Task description: Your output should be the lines of the data that follow, reproduced exactly from the first through the line bearing "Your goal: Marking".

Data records:
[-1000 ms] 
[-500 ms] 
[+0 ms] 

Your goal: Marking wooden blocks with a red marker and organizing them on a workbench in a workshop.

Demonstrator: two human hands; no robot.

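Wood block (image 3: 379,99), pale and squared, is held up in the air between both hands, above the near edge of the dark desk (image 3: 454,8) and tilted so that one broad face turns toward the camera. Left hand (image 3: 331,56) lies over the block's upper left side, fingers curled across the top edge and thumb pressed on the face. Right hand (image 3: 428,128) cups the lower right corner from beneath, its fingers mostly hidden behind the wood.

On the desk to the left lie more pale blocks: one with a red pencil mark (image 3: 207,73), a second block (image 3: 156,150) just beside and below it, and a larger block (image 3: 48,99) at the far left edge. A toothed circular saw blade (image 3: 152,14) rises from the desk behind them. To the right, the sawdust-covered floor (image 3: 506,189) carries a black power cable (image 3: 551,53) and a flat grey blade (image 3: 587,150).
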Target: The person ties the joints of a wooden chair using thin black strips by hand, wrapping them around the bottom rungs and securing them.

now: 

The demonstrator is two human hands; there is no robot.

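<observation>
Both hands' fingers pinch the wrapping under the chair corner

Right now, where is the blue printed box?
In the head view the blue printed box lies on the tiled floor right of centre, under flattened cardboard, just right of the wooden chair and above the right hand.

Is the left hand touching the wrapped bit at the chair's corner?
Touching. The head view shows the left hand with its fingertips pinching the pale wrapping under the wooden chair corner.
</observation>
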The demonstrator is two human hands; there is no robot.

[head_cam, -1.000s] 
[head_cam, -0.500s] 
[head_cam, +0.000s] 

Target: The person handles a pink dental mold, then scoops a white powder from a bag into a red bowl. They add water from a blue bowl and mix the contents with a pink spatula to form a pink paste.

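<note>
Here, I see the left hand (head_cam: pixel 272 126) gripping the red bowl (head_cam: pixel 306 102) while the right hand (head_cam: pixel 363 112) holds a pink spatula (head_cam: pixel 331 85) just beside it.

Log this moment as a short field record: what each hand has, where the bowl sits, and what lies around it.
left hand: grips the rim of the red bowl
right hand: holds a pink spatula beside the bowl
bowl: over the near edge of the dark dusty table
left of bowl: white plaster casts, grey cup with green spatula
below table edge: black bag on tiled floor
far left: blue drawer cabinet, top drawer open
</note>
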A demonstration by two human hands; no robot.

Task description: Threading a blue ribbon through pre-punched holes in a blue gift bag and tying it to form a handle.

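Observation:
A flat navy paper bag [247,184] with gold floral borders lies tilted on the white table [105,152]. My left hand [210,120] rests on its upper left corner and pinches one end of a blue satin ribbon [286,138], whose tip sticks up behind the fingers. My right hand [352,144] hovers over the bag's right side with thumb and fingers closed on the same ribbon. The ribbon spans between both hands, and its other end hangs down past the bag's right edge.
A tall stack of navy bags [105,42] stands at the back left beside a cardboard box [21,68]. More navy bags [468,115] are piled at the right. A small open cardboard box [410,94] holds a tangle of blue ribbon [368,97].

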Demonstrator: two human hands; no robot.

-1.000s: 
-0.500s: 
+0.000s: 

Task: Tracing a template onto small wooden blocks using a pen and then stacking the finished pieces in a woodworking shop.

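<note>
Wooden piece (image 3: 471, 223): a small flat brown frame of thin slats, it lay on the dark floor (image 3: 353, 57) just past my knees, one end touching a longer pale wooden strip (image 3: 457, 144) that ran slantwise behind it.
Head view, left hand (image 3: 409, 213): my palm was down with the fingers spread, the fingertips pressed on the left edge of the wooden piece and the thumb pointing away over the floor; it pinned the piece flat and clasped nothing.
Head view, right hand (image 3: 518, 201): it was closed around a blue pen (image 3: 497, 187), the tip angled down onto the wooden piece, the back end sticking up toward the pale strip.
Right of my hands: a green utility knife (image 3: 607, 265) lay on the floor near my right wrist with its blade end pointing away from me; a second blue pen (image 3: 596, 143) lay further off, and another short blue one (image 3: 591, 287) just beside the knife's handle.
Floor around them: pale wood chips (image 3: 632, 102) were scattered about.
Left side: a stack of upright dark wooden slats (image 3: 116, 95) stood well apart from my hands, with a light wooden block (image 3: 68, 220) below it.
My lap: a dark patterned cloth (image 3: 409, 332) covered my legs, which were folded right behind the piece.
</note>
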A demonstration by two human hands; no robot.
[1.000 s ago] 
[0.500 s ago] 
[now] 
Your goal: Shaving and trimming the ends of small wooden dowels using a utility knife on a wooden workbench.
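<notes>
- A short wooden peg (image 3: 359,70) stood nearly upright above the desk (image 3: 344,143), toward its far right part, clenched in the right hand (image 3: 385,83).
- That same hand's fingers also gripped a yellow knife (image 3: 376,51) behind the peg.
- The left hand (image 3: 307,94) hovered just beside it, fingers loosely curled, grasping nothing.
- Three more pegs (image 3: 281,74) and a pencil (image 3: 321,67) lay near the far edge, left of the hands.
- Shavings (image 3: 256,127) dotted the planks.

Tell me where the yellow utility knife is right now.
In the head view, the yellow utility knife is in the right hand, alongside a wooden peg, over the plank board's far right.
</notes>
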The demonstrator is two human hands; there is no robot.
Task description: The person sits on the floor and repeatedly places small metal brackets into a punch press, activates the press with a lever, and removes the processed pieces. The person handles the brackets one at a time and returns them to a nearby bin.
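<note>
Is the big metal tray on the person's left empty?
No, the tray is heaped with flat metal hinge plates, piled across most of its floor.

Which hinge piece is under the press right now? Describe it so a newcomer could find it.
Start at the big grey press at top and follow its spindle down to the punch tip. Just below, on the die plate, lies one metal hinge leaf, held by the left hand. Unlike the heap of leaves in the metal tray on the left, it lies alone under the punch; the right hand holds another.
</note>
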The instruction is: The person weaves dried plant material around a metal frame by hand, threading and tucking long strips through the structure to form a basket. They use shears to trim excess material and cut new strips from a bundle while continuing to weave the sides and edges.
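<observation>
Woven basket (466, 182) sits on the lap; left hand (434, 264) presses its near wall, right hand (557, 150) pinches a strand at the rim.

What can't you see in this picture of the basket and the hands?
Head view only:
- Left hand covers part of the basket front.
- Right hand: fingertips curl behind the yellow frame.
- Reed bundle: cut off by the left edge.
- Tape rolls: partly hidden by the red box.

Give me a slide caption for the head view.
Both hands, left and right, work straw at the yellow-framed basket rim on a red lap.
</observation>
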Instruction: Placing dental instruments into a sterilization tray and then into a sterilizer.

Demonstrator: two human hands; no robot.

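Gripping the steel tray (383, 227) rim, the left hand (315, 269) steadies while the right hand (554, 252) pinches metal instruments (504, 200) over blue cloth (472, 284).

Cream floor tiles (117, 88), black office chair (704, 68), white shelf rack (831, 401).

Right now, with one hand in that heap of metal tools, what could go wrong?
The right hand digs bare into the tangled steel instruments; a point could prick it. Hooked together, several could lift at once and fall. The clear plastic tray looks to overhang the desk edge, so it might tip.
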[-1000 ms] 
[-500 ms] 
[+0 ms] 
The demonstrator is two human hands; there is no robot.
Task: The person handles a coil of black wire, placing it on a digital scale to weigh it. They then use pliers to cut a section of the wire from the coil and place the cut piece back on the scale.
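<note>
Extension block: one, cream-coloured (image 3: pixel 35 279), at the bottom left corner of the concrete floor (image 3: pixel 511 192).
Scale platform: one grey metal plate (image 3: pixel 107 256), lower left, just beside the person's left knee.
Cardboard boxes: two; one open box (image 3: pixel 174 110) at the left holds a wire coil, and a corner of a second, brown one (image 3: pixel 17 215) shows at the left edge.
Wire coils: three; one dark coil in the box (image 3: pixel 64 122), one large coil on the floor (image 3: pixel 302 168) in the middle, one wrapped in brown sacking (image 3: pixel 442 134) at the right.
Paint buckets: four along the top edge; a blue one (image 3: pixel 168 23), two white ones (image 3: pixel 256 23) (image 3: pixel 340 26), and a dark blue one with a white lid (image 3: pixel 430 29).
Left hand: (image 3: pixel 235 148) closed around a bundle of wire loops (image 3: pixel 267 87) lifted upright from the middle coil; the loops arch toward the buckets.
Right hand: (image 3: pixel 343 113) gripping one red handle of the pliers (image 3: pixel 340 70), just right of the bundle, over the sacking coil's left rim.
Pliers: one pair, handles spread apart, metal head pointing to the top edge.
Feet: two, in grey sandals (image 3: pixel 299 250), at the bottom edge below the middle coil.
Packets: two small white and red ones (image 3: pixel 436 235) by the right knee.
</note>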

Problem solution:
[-1000 ms] 
[-500 ms] 
[+0 ms] 

Your goal: Marking wooden blocks with a red marker and organizing them on a workbench in a workshop.

No more output is needed for this exercise.